Let’s talk about trauma.
Not limited to war veterans or assault victims, trauma is a part of everyday life for millions. Odds are we all know someone who has experienced trauma—that someone may even be you.
Trauma is the Greek word for “wound.” Although the Greeks used the term only for physical injuries, we now understand that trauma is just as likely to come from emotional wounds.
We now know that a traumatic event can leave psychological symptoms long after any physical injuries have healed. The psychological reaction to trauma now has an established name: post-traumatic stress. Its symptoms can include depression, anxiety, flashbacks, and recurring nightmares.
These often invisible wounds can be a source of much suffering both in ourselves and those around us, whether it be friends, family, classmates, or fellow teachers.
So, what can we do?
How do we hold space for the healing of wounds we cannot see and injuries that friends and students are often uncomfortable bringing up in class?
The great news is that yoga is a wonderful healing modality for trauma.
The following two books opened my eyes to the world of invisible wounds around us and helped equip me with tools of compassion and knowledge to better engage with and hold space for the healing of myself, my friends, and my students.
Waking the Tiger: Healing Trauma by Peter A Levine
Dr.
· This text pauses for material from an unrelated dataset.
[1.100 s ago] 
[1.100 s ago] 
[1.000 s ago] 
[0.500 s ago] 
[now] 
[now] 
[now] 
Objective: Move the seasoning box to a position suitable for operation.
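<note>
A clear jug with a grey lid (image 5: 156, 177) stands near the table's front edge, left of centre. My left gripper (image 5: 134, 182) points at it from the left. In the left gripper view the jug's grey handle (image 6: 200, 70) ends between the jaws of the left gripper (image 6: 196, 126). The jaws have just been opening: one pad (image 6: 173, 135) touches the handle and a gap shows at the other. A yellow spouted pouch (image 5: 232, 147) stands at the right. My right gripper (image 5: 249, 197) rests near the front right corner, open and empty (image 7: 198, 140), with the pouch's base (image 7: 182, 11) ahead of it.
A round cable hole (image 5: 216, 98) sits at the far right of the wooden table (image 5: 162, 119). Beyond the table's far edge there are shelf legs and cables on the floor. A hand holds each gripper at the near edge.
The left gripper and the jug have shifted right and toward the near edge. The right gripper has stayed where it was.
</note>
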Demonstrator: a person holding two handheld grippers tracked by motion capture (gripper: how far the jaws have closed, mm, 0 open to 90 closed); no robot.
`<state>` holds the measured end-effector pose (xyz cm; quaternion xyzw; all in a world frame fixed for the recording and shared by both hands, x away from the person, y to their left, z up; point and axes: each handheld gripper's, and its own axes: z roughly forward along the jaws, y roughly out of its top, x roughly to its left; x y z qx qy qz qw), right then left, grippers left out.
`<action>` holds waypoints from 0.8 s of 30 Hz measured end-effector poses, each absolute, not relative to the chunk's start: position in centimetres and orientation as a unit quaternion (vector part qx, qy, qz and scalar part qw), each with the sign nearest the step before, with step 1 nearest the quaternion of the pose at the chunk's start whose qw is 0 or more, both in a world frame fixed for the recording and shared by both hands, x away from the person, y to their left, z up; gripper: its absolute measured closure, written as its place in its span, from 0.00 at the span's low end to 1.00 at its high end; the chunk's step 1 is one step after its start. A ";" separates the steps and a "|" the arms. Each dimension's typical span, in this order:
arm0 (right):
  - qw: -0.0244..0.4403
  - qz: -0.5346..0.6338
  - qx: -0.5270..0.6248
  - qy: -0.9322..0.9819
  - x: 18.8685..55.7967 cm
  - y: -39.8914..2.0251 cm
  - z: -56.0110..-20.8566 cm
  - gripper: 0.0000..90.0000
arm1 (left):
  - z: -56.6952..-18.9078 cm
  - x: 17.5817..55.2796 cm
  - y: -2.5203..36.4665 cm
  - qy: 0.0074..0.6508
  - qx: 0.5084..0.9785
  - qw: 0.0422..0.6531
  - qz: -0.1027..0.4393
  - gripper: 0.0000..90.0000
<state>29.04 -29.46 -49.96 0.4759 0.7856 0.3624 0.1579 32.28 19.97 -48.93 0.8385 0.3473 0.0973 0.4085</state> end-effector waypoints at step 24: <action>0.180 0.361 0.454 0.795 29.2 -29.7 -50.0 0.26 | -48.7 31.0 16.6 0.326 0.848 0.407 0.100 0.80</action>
Levine is a clinical psychologist who has been studying trauma since before I was born. Through his research, he identified a source of trauma as stagnant or stuck energy that built up in the body during an experience of stress and was not able to be released.
Waking the Tiger is full of vivid, descriptive illustrations that allow for the understanding of the impacts of stress on the mind and body through the lens of the evolution and development of human beings and provides simple to understand and effective methodology for processing, moving through, and releasing this stagnant energy.
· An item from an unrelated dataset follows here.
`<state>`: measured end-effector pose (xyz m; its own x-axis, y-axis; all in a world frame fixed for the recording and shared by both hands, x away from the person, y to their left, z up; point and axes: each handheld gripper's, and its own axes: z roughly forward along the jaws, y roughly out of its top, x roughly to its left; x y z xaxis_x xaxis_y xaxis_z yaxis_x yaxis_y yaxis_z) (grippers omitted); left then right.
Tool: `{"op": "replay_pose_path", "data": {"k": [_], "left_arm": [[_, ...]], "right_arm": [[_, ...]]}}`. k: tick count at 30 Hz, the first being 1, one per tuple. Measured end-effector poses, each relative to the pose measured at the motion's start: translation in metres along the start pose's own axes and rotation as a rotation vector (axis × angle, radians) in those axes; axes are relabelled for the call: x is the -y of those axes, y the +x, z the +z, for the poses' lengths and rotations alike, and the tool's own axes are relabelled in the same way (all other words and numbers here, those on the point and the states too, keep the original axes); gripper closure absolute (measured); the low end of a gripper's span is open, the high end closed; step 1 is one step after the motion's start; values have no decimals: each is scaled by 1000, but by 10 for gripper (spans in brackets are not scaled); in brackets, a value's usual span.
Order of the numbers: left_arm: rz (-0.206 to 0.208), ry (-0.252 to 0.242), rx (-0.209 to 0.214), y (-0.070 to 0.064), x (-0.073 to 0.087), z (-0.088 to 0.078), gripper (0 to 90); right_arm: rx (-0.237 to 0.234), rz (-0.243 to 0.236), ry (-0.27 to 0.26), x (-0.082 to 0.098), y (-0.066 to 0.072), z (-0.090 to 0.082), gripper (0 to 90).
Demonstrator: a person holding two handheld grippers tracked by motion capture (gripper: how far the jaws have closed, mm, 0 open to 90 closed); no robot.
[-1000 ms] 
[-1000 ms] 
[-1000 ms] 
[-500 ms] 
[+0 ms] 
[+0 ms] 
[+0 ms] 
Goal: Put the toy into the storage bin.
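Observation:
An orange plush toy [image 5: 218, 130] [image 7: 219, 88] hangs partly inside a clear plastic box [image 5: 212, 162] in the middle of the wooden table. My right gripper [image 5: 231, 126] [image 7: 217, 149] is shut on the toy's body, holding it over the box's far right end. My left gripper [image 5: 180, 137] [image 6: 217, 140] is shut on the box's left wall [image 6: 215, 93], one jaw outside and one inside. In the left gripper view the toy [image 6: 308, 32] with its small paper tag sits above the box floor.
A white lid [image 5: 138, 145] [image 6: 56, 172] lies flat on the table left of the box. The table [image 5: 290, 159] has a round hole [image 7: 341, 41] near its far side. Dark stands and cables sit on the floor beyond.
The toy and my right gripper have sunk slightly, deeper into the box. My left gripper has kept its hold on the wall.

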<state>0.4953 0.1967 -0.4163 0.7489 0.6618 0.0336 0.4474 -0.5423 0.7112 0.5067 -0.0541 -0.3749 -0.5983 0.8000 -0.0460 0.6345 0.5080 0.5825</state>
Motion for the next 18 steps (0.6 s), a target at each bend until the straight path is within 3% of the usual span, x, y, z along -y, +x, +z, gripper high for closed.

Unshakable Awareness: Meditation in the Heart of Chaos by Richard Haight
While not directly written to address trauma, Richard Haight’s exploration of various ways to stimulate the vagus nerve and activate the parasympathetic nervous system to deepen inner resources to create and restore equilibrium is a rare gem. This work is full of easily accessible methods for harnessing the body’s natural resources to effect healing and transformation.
Haight draws from decades of experience mastering four Samurai attributed martial arts and deftly demystifies a number of ancient traditions while remaining respectful, reverent, and providing an explanation of why such methods are so effective.